Reproduce only the lines of the material below that start at the line containing "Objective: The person" and stop at the line containing "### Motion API". Keep both end lines.

___ Extracted entries ___

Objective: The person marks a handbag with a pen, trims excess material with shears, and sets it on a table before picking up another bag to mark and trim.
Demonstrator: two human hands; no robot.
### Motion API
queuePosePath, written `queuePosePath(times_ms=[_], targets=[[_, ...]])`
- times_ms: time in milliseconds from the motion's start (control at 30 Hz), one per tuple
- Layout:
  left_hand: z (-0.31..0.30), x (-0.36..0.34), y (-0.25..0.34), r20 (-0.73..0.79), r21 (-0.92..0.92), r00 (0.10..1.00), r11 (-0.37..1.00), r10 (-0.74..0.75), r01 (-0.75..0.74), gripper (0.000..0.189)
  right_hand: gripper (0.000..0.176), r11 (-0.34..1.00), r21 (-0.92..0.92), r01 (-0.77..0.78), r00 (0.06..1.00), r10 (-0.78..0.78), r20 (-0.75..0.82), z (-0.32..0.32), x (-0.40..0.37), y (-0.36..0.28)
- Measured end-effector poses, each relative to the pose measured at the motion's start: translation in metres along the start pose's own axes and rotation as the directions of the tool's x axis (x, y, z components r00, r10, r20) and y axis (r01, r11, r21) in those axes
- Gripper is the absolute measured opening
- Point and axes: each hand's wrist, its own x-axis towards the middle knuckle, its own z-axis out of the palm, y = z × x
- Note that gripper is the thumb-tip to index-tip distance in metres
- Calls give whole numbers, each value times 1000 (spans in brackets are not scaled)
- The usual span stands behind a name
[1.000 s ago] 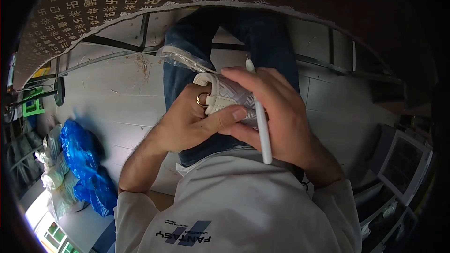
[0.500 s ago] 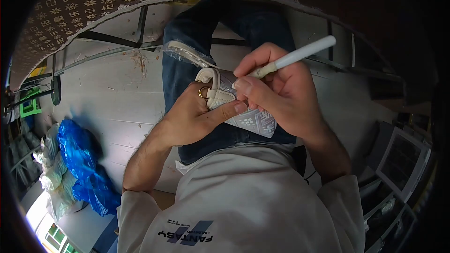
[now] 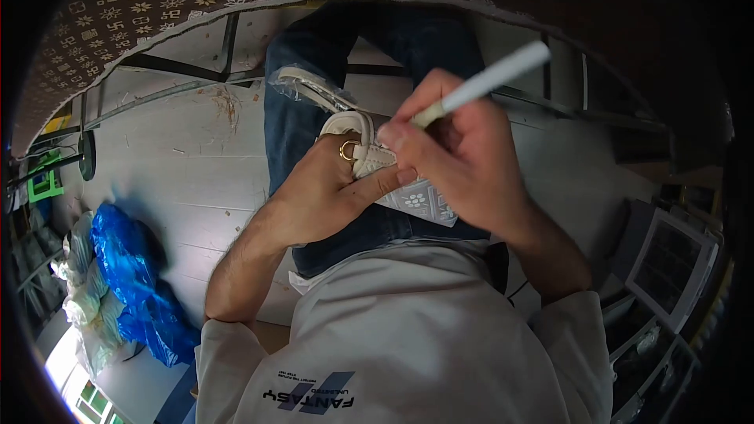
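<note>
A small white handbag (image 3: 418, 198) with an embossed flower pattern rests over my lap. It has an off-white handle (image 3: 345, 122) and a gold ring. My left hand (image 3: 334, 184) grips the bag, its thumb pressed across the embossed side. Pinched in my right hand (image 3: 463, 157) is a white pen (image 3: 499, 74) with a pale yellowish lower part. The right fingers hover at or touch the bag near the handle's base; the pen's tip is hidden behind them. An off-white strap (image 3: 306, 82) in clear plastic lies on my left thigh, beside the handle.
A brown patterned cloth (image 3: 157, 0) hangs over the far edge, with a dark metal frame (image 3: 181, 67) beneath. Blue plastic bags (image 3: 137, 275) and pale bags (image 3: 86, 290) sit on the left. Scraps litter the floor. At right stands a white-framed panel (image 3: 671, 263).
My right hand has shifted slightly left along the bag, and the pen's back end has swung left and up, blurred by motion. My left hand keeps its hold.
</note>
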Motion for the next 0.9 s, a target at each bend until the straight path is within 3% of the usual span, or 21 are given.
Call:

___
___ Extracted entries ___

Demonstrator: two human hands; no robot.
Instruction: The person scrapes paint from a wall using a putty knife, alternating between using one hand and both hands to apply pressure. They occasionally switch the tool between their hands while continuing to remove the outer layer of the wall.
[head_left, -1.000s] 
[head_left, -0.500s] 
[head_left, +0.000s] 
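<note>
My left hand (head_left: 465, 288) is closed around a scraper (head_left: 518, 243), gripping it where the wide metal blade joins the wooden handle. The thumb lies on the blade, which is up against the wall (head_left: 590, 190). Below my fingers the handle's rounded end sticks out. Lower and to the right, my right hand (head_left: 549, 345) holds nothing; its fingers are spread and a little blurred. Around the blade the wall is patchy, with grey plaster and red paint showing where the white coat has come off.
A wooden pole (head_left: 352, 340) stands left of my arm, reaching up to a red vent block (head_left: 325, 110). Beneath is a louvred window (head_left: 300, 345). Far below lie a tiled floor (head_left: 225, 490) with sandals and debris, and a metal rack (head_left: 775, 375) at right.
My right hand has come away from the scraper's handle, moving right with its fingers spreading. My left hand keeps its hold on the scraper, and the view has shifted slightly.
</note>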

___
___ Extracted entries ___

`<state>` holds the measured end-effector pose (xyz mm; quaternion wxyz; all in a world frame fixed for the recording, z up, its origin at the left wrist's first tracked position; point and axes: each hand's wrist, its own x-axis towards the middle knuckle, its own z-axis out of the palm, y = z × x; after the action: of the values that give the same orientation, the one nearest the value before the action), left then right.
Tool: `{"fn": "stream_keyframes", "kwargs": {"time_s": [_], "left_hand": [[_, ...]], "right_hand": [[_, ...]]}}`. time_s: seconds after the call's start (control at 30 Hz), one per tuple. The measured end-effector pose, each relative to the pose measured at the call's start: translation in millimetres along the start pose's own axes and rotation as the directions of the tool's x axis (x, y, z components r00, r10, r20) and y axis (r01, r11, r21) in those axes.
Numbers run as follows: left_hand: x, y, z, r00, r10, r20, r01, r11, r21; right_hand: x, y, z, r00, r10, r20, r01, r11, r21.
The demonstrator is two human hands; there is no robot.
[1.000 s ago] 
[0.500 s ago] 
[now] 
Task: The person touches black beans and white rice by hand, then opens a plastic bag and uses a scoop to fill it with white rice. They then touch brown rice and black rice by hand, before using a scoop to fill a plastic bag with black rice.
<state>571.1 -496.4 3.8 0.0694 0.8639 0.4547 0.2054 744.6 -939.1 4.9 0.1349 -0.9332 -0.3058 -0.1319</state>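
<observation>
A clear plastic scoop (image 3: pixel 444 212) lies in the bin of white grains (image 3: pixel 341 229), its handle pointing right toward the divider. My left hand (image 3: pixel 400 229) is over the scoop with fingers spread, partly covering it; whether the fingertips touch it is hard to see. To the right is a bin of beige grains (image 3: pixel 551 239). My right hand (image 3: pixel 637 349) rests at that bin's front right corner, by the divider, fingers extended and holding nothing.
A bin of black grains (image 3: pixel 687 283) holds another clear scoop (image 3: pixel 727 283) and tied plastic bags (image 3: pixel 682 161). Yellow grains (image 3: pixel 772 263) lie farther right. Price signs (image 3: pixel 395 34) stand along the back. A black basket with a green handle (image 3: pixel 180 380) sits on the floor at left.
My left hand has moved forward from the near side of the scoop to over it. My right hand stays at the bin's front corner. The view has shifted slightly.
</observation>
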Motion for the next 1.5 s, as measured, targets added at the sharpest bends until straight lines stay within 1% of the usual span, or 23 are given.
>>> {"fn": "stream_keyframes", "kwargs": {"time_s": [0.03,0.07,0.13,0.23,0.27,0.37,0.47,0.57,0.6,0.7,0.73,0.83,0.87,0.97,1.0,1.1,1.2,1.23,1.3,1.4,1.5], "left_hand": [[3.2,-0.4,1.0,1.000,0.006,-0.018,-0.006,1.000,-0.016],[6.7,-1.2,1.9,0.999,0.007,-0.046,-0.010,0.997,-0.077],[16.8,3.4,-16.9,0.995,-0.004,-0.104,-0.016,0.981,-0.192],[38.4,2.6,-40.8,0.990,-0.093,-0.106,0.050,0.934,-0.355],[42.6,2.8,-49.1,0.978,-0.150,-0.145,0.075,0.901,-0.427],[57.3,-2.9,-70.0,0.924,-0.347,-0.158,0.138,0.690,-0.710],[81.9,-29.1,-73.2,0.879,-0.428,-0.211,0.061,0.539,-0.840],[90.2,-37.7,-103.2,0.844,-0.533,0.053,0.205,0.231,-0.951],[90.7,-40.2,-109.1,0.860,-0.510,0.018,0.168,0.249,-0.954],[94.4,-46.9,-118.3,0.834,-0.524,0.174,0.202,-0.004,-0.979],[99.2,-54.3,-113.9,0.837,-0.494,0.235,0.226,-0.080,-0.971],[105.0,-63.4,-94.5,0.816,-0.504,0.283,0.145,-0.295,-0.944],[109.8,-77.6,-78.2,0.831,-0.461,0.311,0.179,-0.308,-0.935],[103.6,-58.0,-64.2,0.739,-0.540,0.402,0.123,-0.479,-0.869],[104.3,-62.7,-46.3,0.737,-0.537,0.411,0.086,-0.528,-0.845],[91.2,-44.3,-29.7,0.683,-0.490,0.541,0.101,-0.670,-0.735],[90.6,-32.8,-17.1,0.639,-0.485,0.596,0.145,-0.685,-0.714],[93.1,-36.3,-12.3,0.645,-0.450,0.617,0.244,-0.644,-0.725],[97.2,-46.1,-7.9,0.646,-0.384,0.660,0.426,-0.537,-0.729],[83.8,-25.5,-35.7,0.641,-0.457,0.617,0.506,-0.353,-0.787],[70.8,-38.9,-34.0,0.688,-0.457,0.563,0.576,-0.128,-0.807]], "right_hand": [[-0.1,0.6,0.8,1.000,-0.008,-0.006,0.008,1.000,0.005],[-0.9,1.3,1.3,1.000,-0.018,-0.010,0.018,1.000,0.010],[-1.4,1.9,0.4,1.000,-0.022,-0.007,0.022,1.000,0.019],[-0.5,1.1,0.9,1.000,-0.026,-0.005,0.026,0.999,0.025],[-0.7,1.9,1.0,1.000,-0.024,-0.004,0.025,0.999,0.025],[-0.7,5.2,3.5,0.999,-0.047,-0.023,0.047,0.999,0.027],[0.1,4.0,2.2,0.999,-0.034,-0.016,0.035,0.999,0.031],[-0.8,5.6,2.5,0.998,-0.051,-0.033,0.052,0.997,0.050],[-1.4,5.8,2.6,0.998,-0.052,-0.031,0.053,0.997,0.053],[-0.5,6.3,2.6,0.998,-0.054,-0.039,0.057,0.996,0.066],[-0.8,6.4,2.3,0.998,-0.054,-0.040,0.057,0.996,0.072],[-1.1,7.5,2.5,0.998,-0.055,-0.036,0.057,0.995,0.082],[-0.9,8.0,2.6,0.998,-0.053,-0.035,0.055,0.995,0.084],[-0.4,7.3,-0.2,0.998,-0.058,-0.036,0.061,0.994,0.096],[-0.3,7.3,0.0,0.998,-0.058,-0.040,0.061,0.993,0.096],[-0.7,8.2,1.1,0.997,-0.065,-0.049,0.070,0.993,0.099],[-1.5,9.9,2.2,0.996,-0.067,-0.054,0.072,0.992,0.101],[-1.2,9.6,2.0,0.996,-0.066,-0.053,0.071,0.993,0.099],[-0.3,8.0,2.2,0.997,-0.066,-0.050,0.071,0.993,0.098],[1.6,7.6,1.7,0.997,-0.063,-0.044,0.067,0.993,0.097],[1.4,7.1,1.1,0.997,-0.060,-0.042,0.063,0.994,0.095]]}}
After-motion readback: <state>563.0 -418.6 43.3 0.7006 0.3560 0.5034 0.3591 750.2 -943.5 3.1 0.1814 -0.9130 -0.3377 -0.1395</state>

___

§ Reply:
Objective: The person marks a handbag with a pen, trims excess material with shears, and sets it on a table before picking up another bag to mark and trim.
Demonstrator: two human hands; no robot.
### Motion API

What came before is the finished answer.